Maharaj spoke about the plans during yesterday’s Senate debate of the bill to supplement the 2025 Budget by $3.14 billion.
Maharaj said the ministry’s overarching responsibility is the diversification of the economy beyond oil and gas.
“Our focus is on generating national revenue, earning and preserving foreign exchange, and attracting both local and foreign investment. And most importantly, setting the clear tone that T&T is open for business...a nation ready to compete, innovate, and to lead,” he said.
“This is more than a ministerial mandate. It’s a national imperative. And I intend to pursue it with discipline, boldness, and a spirit of genuine partnership with the private sector,” Maharaj added.
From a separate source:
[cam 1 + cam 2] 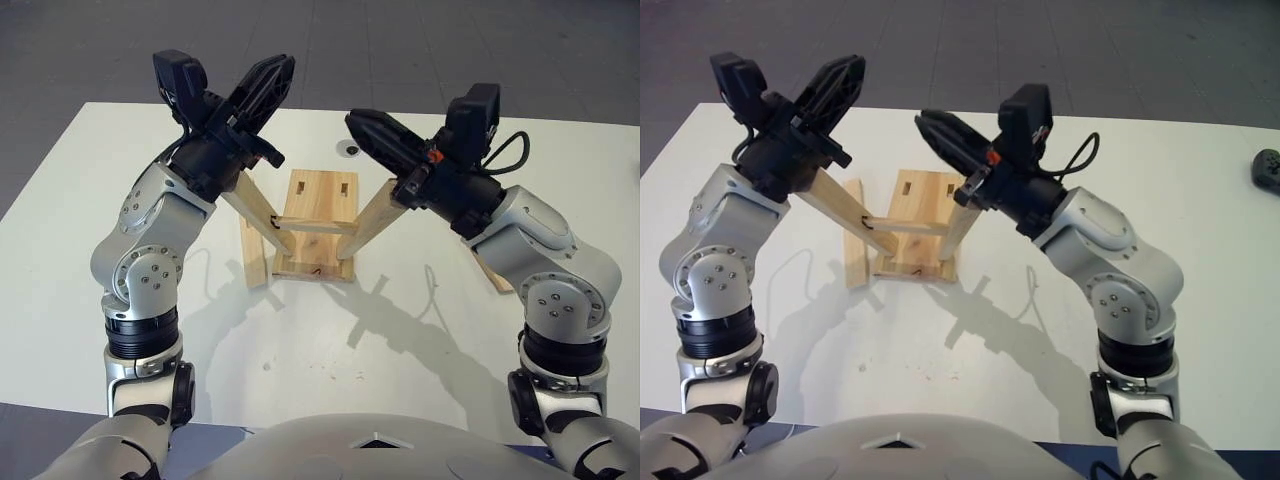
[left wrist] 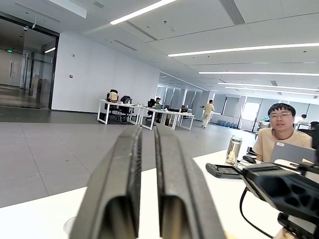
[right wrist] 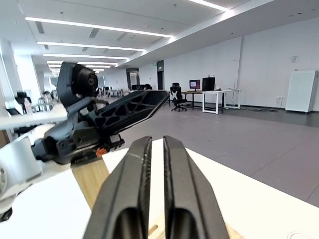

“We’ve assumed responsibility for a ministry, and indeed an economy, that has lacked a coherent vision, a focused strategy, and executable plans to fulfil the critical role of trade, investment, and tourism in national development. There was no leadership, no direction, zero evidence that anything whatsoever was being done to diversify the economy.”
Maharaj said his ministry faces “a business community that is frustrated and fatigued.”
“They encounter barriers instead of bridges. Rather than fostering an ease of doing business, the environment has become one of difficulty, delay, and distrust. Investors—both foreign and domestic—have been quietly walking away,” he said.
“Even more concerning is the fragmentation of our private sector. Siloed, splintered, and lacking unified representation, their collective potential has been diminished. And neither the previous administration nor parts of the private sector fully recognised the economic cost of this division.”
Maharaj, citing his long, illustrious business career, said businesspeople knew him and they’re all now setting up meetings with him.
He said he always admired the IRO, which represents religious unity.
“So, I’m spearheading a strategy to bring in all these organisations and I intend to call it the Private Sector Organisation of T&T, where they all come in for business unity so they can approach the ministry with one voice. That’s going to be the most transformational development in T&T’s history of business,” he said.
“We also have clear plans for trade, export, forex earnings and savings and expansion of the manufacturing sector- that’s where I came from. We have hundreds of billions in stranded assets that could be repurposed.”
Saying tourism was another important pillar, Maharaj said, “The next biggest thing we have in this country is Trinidad Carnival. I’ve met with a multi-national agency, because with Carnival, all the hotels book up til next year already, and flights start to book up already.
“If we can create that same environment and opportunity all year round, oil and gas go be secondary to this economy. I cannot reveal it as yet; it’s still in the formative stages. But we have a project that’s going to be as transformational as the development of the Pt Lisas Industrial Estate when I introduced that - we’re going to transform this economy beyond oil and gas to tourism, investment and trade.”
Maharaj said, “We also want to do a cultural reset. We’re transforming the internal mindset within the ministry and across the wider public sector. We have a target for the two and three years. Also, a long-term transformation plan’s underway.”